**What to produce**. Please write out exactly the lines of the data below from the line holding "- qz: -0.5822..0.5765" through the line holding "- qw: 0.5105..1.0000", and leave out the rest.

··· Data for this exercise ···

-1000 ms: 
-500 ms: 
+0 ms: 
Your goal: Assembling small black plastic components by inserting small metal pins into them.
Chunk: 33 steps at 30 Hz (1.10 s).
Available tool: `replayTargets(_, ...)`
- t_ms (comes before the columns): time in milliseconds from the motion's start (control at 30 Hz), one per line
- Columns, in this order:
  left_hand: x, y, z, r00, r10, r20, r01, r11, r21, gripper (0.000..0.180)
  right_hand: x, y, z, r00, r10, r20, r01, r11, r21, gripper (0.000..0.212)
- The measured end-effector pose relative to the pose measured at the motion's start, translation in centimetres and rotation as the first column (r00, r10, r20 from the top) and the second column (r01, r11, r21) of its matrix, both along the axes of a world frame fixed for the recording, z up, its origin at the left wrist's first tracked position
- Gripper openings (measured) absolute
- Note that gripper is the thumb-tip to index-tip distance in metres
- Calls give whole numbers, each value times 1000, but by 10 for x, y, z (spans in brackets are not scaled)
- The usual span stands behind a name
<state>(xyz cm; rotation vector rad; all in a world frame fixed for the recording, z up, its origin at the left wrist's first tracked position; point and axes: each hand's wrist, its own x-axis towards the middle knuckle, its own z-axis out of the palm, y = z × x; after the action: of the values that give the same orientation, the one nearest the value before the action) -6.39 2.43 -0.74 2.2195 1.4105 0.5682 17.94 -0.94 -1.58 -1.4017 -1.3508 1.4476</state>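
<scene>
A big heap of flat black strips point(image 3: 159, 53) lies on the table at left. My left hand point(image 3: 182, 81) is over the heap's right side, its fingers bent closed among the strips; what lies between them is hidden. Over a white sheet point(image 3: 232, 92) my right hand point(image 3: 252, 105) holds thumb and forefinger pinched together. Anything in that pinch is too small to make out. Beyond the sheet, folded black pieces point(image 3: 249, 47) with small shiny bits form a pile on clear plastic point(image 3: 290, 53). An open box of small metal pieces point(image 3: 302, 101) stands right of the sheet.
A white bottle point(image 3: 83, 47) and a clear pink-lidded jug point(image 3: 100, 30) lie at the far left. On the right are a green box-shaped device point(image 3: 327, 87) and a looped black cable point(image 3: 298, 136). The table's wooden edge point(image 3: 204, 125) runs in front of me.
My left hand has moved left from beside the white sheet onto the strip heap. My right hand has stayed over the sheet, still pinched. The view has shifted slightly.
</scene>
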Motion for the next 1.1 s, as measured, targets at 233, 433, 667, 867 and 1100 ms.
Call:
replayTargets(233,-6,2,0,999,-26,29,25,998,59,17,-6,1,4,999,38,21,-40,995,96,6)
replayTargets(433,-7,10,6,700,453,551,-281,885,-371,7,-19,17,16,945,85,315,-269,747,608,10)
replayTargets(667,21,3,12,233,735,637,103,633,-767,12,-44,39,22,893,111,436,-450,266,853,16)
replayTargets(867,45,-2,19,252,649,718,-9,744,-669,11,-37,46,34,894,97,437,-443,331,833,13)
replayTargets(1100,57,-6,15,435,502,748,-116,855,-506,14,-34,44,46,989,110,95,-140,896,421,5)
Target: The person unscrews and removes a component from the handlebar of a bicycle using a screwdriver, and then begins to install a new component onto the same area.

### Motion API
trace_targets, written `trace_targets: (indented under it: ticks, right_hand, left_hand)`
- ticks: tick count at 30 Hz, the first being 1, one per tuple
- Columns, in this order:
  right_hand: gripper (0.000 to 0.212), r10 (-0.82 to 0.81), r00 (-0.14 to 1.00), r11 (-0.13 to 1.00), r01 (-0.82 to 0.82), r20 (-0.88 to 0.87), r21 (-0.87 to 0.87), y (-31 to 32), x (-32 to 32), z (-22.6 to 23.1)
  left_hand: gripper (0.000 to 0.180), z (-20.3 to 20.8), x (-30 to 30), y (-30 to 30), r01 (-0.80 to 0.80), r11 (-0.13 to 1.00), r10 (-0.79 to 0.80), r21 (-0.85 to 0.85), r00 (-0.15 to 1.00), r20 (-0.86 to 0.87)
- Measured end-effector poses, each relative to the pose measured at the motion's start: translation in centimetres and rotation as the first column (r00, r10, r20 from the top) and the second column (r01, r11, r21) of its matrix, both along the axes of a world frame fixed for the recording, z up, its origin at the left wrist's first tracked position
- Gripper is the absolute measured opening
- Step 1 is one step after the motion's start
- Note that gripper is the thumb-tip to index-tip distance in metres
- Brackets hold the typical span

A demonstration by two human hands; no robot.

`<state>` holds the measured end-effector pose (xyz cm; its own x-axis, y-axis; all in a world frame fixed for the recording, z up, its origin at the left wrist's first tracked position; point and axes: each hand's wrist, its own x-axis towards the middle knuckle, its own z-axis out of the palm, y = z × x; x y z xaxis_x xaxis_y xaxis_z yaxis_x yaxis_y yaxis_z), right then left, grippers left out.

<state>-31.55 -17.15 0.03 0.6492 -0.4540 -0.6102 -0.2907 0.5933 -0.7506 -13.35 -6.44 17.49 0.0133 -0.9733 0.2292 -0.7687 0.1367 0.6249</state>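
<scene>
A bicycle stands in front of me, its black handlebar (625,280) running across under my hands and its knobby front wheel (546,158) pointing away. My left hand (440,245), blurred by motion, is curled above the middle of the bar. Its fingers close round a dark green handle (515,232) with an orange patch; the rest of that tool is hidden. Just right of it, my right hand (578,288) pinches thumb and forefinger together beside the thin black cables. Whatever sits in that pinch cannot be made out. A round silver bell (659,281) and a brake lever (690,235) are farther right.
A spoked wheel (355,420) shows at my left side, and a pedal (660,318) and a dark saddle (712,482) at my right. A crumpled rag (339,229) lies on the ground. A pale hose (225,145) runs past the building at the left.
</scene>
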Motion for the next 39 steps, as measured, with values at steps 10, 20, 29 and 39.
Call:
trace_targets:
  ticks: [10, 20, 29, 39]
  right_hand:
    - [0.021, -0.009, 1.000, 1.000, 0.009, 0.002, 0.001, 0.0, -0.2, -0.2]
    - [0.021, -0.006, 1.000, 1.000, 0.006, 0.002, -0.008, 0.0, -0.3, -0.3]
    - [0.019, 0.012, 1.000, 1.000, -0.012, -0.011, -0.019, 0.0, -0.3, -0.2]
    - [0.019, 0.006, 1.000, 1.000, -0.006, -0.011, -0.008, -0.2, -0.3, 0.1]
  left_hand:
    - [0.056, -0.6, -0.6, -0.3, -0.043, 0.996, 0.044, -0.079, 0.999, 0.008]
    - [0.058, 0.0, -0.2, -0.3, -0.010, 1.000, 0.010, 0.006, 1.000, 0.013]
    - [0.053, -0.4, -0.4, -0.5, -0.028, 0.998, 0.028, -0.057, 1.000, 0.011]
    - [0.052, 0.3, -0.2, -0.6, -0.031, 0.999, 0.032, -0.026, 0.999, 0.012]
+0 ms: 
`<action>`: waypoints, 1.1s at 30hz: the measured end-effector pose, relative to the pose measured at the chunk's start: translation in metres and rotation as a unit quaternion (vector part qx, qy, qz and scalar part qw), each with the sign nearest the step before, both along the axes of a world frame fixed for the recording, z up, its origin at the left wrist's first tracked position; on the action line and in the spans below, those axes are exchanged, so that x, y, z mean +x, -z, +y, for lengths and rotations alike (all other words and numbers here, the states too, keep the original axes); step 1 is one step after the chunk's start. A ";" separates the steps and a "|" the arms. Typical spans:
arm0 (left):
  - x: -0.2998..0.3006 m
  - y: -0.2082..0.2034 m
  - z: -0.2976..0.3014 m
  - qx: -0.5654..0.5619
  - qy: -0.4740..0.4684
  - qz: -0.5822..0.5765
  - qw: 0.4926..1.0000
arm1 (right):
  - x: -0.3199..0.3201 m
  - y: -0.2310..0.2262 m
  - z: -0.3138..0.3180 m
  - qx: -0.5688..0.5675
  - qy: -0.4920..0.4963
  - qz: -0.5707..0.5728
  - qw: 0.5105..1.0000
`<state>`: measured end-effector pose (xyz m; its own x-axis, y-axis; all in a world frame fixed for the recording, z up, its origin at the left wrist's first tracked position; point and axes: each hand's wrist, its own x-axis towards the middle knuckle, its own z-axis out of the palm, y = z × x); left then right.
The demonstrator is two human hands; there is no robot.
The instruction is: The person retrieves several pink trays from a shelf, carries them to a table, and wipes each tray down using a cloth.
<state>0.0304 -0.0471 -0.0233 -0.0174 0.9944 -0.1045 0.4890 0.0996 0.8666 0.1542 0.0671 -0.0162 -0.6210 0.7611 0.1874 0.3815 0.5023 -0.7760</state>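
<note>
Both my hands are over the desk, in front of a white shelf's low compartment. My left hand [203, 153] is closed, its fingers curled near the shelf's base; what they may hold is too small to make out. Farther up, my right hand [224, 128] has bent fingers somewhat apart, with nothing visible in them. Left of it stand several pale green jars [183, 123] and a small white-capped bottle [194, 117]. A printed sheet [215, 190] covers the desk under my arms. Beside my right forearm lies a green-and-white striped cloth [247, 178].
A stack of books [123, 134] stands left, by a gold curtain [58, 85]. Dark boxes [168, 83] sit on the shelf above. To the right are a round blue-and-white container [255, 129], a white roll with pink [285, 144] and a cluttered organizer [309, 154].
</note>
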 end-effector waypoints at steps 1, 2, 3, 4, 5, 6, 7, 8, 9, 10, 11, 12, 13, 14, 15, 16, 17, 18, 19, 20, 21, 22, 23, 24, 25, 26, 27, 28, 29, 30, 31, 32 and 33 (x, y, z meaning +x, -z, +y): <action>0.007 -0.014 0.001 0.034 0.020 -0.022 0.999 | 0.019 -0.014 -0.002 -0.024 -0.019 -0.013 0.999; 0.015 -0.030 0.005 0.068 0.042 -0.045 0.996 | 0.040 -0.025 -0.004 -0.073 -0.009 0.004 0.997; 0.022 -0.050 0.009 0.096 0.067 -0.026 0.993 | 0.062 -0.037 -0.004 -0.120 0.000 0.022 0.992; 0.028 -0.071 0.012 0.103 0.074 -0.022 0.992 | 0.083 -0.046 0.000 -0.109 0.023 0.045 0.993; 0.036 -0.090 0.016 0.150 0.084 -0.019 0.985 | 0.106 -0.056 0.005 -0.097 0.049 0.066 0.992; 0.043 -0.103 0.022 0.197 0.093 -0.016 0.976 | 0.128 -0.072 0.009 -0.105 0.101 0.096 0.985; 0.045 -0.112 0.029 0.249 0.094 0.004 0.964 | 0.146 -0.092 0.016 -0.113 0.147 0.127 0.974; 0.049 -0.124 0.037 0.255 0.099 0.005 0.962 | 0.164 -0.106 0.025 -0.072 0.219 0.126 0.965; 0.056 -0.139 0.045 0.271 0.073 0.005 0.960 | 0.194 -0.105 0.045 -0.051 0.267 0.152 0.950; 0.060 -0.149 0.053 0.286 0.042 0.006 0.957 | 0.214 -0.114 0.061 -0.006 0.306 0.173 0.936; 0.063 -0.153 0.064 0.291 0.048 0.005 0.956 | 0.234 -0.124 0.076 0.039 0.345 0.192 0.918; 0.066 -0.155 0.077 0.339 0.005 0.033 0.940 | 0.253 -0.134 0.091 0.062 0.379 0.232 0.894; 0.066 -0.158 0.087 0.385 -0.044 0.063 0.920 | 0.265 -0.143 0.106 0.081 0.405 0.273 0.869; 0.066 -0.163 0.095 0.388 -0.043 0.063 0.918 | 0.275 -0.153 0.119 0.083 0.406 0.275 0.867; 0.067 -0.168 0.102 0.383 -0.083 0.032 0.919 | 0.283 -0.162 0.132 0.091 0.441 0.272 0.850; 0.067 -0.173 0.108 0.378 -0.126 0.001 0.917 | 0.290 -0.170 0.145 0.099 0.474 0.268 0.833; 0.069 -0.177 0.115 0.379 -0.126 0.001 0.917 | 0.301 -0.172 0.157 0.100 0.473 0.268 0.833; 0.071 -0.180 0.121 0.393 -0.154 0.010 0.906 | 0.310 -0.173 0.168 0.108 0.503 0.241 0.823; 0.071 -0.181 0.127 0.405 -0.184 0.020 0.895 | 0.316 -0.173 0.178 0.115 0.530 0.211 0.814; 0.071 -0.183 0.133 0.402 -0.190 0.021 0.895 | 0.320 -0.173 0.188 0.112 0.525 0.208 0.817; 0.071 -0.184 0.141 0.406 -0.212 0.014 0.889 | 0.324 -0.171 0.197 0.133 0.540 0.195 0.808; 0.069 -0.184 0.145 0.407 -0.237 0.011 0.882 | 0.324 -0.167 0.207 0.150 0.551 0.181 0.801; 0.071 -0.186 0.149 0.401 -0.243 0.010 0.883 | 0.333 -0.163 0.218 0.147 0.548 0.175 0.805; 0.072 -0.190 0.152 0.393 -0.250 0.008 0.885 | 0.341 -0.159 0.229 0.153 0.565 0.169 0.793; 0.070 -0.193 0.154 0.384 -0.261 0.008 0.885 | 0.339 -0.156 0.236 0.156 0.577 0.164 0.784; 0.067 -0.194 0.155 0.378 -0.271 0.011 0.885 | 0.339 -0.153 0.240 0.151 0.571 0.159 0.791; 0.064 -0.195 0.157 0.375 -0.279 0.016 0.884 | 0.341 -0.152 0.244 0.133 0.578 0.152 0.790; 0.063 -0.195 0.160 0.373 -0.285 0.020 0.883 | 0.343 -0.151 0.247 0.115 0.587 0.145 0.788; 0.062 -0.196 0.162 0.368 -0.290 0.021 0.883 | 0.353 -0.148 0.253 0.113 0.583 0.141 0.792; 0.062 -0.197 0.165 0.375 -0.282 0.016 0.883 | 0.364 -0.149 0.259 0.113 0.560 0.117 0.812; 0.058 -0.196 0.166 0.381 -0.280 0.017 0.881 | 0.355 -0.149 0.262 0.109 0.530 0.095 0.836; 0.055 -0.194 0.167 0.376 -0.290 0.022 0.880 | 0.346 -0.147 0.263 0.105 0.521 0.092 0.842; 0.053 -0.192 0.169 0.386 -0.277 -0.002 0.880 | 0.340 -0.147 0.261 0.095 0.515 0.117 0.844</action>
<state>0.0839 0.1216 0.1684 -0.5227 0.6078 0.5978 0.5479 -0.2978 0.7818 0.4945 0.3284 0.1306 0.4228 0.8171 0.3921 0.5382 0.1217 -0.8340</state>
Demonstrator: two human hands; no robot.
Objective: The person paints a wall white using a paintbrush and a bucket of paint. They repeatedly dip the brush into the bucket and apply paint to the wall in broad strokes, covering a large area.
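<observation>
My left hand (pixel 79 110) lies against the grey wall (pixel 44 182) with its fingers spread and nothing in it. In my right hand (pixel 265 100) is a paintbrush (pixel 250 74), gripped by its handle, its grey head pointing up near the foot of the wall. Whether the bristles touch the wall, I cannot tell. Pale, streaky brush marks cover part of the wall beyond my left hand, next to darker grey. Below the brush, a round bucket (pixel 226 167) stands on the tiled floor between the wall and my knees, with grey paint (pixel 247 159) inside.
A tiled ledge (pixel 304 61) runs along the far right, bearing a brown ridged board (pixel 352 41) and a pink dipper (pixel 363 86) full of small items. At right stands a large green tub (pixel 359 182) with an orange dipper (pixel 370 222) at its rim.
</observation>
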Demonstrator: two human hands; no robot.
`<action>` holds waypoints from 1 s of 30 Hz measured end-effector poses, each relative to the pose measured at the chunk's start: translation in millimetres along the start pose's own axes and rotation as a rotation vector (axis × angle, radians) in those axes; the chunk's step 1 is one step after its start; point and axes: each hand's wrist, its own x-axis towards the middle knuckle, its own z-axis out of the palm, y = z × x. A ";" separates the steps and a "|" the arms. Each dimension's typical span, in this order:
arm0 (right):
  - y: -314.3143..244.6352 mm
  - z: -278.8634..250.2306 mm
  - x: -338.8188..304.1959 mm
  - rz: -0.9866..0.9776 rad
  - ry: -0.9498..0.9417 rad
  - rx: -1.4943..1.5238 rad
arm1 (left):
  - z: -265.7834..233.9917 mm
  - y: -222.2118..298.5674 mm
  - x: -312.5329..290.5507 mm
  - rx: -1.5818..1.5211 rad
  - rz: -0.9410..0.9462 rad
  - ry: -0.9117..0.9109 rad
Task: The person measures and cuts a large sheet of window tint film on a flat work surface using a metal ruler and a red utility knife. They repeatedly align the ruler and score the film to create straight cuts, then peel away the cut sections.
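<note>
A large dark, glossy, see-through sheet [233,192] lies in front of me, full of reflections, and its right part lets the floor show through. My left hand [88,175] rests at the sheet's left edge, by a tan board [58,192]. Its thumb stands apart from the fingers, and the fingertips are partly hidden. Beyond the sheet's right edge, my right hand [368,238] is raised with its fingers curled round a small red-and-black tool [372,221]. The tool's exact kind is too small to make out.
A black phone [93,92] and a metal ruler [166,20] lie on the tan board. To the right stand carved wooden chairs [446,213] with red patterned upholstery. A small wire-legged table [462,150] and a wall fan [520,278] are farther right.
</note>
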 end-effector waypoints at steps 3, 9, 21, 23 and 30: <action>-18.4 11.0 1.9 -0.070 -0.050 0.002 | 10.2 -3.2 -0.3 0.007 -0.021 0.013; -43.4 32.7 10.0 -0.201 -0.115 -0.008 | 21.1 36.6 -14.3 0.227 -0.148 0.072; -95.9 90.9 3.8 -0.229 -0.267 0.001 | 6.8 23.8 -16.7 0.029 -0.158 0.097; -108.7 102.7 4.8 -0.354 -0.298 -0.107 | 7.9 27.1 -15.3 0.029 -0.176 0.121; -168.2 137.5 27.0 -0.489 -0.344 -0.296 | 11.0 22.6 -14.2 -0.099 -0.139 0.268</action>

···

**Answer below**.
  - qz: -0.5822..0.5765
  - qw: 0.4926..1.0000
arm1 (right):
  - x: -0.3199..0.3201 m
  - y: -0.2310..0.2262 m
  - z: -0.3138..0.3180 m
  - qx: -0.5688..0.5675
  - qy: -0.4920..0.4963
  - qz: -0.5707..0.5728
  - qw: 0.5105..1.0000

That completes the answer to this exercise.